Strba’s body has been brought down to Camp Two at 6 400 metres and was expected to be brought down to base camp later yesterday, Mingma said.

More than 5 000 climbers have scaled Mount Everest since it was first climbed by New Zealander Sir Edmund Hillary and Sherpa Tenzing Norgay in 1953, and nearly 300 have died trying. Many of the victims remain on the mountain, entombed in snow, as it is too difficult to bring their bodies down.

Exhaustion, exposure, frostbite, falls and altitude sickness are major causes of death on the 8 850-metre mountain.

But the biggest killer in recent years has been avalanches.

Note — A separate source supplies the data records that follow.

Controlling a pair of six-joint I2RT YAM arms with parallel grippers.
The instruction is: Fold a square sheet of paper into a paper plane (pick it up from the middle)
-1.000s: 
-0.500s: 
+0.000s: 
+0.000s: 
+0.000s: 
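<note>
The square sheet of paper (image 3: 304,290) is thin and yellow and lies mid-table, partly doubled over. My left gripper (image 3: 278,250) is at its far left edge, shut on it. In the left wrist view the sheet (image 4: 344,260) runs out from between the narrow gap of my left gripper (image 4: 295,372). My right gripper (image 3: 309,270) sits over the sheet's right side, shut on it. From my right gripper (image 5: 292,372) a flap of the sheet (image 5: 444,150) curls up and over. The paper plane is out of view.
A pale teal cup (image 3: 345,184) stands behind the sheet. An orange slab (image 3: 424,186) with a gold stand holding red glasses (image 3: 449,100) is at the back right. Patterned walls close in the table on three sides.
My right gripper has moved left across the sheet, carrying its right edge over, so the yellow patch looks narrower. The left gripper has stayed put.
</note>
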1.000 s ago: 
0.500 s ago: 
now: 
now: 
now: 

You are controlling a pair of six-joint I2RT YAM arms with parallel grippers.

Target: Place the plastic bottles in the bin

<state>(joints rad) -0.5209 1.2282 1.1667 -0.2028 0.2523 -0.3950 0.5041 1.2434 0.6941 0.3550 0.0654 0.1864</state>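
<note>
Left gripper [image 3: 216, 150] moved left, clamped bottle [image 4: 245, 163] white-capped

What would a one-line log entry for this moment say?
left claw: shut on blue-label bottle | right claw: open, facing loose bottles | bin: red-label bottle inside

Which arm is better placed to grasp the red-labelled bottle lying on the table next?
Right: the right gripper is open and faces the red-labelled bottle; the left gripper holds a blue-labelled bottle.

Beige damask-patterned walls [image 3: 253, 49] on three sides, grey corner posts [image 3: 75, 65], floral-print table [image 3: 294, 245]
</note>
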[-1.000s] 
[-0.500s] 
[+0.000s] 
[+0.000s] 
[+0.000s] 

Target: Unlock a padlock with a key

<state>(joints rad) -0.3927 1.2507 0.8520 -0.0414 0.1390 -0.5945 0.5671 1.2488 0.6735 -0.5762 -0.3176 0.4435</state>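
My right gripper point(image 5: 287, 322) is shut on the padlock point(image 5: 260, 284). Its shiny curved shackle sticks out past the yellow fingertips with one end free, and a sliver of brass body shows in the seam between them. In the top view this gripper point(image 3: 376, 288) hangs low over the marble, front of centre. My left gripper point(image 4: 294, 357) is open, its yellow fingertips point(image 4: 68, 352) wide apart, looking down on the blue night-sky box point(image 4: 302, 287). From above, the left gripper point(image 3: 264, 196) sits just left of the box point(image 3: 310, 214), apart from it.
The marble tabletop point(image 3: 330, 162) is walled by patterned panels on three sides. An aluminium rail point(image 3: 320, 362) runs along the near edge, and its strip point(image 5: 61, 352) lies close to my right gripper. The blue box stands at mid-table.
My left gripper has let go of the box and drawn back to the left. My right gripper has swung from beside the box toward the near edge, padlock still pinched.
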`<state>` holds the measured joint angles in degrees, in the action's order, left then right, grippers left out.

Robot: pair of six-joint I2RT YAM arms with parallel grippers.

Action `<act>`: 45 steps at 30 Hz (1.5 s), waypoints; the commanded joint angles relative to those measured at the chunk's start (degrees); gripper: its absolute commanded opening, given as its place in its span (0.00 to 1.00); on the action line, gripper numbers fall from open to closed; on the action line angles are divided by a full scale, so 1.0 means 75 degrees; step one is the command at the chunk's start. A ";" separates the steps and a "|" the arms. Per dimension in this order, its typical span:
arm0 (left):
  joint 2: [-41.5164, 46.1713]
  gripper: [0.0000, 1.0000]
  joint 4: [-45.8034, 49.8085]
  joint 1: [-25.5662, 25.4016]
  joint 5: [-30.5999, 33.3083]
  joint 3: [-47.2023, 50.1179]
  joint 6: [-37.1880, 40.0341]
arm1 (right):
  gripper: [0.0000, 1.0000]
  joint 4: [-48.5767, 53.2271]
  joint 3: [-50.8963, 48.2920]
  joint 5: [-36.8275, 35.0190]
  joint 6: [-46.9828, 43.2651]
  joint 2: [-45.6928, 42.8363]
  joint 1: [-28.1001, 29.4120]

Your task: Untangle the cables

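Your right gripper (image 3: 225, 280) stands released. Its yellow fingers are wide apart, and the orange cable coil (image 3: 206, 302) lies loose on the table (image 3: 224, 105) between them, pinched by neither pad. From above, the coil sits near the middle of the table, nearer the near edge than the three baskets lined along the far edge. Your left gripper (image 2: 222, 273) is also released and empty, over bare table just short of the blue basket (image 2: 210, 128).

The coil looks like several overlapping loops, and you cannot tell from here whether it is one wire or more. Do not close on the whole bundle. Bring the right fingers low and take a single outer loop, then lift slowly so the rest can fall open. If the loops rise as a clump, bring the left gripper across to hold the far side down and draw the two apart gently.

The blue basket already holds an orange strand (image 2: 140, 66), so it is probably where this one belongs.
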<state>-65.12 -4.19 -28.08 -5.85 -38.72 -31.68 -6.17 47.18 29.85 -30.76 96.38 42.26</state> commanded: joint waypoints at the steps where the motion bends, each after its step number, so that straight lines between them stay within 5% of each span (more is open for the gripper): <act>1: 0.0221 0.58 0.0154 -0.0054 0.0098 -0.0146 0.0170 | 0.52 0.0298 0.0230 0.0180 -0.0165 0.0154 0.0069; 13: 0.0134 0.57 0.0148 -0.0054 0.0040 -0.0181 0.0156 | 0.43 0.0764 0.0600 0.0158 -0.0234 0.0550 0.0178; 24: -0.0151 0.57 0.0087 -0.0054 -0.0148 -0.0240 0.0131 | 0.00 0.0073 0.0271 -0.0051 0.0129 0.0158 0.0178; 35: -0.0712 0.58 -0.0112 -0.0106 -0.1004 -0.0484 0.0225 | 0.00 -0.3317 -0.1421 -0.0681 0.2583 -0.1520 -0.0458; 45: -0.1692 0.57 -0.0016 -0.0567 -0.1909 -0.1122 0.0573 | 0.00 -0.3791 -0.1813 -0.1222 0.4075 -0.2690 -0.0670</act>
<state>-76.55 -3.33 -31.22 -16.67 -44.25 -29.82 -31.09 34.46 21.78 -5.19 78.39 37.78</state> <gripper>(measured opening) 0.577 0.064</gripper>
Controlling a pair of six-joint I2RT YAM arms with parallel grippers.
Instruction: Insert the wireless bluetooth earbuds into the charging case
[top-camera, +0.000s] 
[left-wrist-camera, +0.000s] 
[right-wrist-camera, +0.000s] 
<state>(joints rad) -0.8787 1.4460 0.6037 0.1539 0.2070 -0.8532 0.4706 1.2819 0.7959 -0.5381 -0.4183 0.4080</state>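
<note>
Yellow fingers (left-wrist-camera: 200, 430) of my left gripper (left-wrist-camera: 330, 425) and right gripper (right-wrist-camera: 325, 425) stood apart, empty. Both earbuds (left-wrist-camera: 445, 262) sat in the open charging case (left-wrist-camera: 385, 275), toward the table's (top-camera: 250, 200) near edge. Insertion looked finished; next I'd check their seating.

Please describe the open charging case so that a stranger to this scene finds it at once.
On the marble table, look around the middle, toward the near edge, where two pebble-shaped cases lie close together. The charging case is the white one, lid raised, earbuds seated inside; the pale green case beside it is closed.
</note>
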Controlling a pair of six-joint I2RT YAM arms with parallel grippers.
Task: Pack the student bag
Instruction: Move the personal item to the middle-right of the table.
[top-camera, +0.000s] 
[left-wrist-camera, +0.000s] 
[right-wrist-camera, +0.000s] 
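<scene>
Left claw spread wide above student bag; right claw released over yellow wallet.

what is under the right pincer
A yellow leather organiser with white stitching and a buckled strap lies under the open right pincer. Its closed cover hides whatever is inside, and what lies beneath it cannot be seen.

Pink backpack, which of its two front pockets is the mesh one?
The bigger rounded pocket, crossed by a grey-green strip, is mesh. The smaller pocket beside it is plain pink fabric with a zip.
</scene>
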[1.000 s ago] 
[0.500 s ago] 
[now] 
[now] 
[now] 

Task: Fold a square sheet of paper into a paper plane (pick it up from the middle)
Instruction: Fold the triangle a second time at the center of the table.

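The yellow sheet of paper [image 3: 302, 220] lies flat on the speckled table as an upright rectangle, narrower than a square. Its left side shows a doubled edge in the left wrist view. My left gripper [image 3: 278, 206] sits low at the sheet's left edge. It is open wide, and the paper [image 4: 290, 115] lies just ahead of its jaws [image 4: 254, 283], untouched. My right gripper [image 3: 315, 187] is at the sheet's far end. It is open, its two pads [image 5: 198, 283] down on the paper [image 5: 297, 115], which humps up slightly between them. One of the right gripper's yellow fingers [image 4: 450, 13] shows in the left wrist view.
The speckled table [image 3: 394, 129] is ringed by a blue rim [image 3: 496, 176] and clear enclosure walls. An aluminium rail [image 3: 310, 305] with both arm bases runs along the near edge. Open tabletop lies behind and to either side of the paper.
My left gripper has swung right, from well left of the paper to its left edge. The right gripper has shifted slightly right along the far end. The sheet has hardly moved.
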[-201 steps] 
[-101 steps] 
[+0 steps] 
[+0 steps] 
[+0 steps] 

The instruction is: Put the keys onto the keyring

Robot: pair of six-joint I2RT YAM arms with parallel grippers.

Eighteen people were killed in 2015 when a 7.8 magnitude earthquake triggered avalanches that smashed into the base camp.

A year earlier, 16 sherpas hauling gear to higher camps for climbers were killed when they were hit by an avalanche while they were crossing the treacherou­s Khumbu Icefall, just above base camp.

Climbers can ascend Everest from the Nepal side and the Chinese side. One of the 10 deaths has been on the Chinese side.

Nepal has issued permits to 371 foreign climbers this season, up from last year’s 281, each of which cost $11 000 (R145 000).

In addition, hundreds of sherpas are climbing the mountain, or helping others to. Permit fees are a major source of income for Nepal which earned more than $4 million this year from Everest permits, officials said.

The climbing season closes at the end of May when the rainy season begins, bringing cloud and snow at high altitudes.